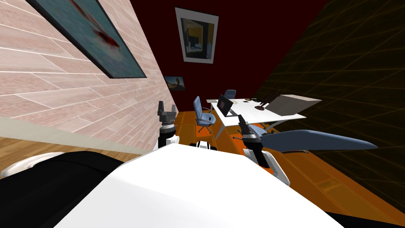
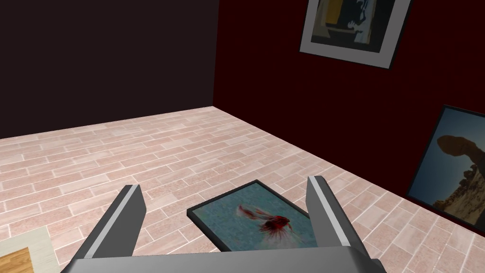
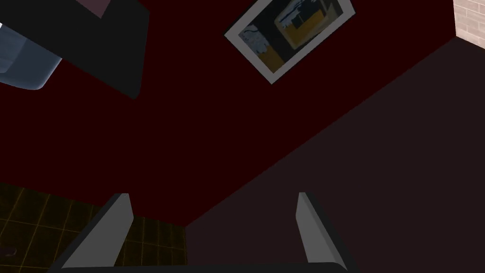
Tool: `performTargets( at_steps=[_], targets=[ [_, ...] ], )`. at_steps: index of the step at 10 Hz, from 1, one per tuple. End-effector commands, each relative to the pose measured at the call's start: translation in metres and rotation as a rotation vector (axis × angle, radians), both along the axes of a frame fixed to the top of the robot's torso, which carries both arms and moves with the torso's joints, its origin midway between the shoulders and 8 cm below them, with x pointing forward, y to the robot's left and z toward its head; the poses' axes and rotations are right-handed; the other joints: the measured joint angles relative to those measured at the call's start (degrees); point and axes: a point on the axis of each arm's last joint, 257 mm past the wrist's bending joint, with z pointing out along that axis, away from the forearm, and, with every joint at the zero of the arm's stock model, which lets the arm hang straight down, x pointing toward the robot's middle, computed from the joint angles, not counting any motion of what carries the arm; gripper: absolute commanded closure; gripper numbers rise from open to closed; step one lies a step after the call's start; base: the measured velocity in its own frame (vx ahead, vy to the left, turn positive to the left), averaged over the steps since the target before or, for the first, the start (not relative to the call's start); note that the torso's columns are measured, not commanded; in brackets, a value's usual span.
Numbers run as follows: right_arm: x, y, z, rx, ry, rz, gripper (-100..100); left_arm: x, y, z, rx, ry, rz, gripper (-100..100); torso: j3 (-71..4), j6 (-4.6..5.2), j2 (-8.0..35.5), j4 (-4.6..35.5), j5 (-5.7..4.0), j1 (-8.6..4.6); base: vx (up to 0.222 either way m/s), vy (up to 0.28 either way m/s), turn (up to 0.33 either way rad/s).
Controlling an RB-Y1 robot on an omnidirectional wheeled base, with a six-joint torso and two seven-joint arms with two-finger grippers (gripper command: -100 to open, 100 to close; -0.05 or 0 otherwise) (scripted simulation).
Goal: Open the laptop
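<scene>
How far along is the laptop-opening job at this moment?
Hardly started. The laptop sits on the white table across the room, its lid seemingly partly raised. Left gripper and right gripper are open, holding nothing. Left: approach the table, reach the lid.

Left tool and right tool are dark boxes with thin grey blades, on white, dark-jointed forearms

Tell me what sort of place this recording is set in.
Probably a home office or study: a white desk bearing a laptop, a blue office chair beside it, and a framed picture on the dark red wall.
</scene>
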Motion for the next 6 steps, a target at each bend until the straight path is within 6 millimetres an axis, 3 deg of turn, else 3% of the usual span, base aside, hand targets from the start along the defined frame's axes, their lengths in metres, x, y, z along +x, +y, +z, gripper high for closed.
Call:
performTargets(
  at_steps=[1,6],
  targets=[
    [0.008,-0.014,-0.015,-0.19,0.037,-0.049,-100,0.0,0.0,0.0,0.0,0.0,0.0,0,-0.01,0.0,-0.02,0.0,0.02,0.07,0.095,0.097,0.009],
    [0.025,-0.057,-0.041,-0.576,0.102,-0.142,-100,0.0,0.0,0.0,0.0,0.0,0.0,0,-0.07,0.0,-0.11,-0.03,-0.02,-0.05,0.11,0.102,0.012]
  ],
)
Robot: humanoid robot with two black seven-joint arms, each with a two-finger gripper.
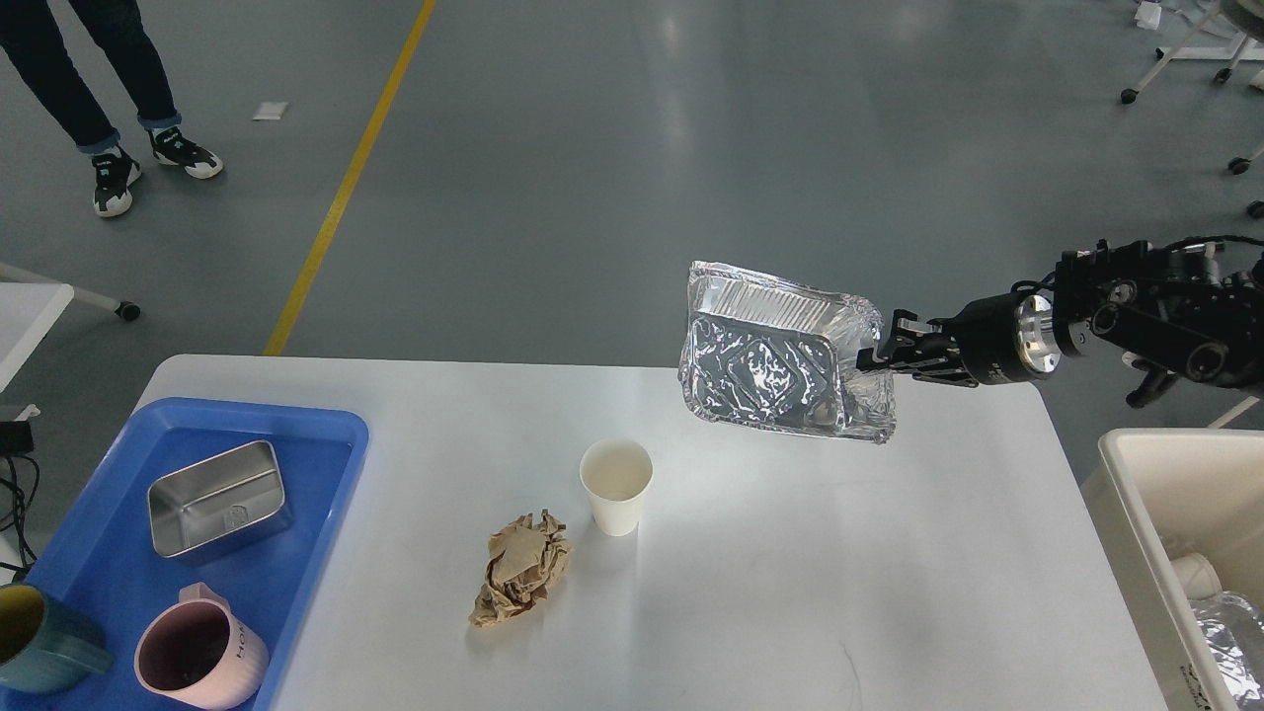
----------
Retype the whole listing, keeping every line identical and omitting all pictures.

WORKED SOLUTION:
Tool: `performTargets( at_steps=[_], targets=[ [_, ...] ], )`. at_steps: index of the step at 10 Hz, from 1, one per tuple. End-effector commands, each relative to the pose measured at the call's start: translation in metres and rotation as a rotation vector (axis × angle, radians), both along the axes of a frame fixed to the top of the robot's torso, which carries both arms and moves with the torso's joints, its origin midway between the shoulders and 8 cm below them, with x pointing forward, y to the robot's left and z toward its head; the poses' axes and rotations are right-handed; the other joints: the measured joint angles relative to those measured at the call's start (degrees); point and axes: a point on the axis of each arm's last joint, 257 mm past the wrist's bending joint, with z pointing out along that axis, away from the forearm, and, with every joint at the zero of the arm's stock model, which lets the arm hang straight down, x pointing toward the robot's middle, computed from the joint angles, not counting any motion of what carries the arm; gripper: absolute commanded closure; gripper numbers rise from open to closed; step one lies a step after the call's start; base: the measured velocity in its own frame (vx ahead, vy to the left, turn positive to the left), averaged over the steps since the target before or, for the first, the start (not relative to the call's start); note that the torso's columns are measured, not commanded; in brackets, a value's usual span.
Numbers run as follows: right_arm: x, y, z, rx, ry, rz, gripper (-100..100); left_arm: x, y, z, rx, ry, rz, gripper (-100..100); torso: j3 (-71..4), j6 (-4.6..5.2), j2 (-8.0..35.5), j4 (-4.6..35.5), j5 (-5.7..4.0), j1 (-8.6..4.6); base: vx (up to 0.222 either way m/s), vy (up to 0.28 either way m/s), turn (up to 0.33 either way rad/s).
Controlling an RB-Y1 robot on an omnidirectional wheeled base, with a six-joint torso and two seven-joint arms with two-finger grippers (gripper command: -100 to open, 100 to close; -0.05 or 0 otherwise) (scripted simulation).
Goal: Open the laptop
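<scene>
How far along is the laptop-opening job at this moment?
Hardly started. The laptop sits on the white table across the room, its lid seemingly partly raised. Left gripper and right gripper are open, holding nothing. Left: approach the table, reach the lid.

Left tool and right tool are dark boxes with thin grey blades, on white, dark-jointed forearms

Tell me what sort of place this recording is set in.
Probably a home office or study: a white desk bearing a laptop, a blue office chair beside it, and a framed picture on the dark red wall.
</scene>
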Motion for the next 6 steps, a target at each bend until the straight path is within 6 millimetres an axis, 3 deg of turn, else 3% of the usual span, base aside, hand targets from the start along the defined frame's axes, their lengths in metres, x, y, z along +x, +y, +z, gripper high for closed.
Call:
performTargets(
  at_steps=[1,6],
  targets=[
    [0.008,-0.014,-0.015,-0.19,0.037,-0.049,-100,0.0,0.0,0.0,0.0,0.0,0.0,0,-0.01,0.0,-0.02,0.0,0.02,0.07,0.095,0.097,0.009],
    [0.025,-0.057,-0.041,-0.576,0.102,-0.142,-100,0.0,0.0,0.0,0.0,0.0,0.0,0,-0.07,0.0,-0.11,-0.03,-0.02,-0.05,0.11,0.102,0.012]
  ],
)
Robot: humanoid robot with two black seven-joint arms, each with a two-finger gripper.

What the exercise asked for is now complete.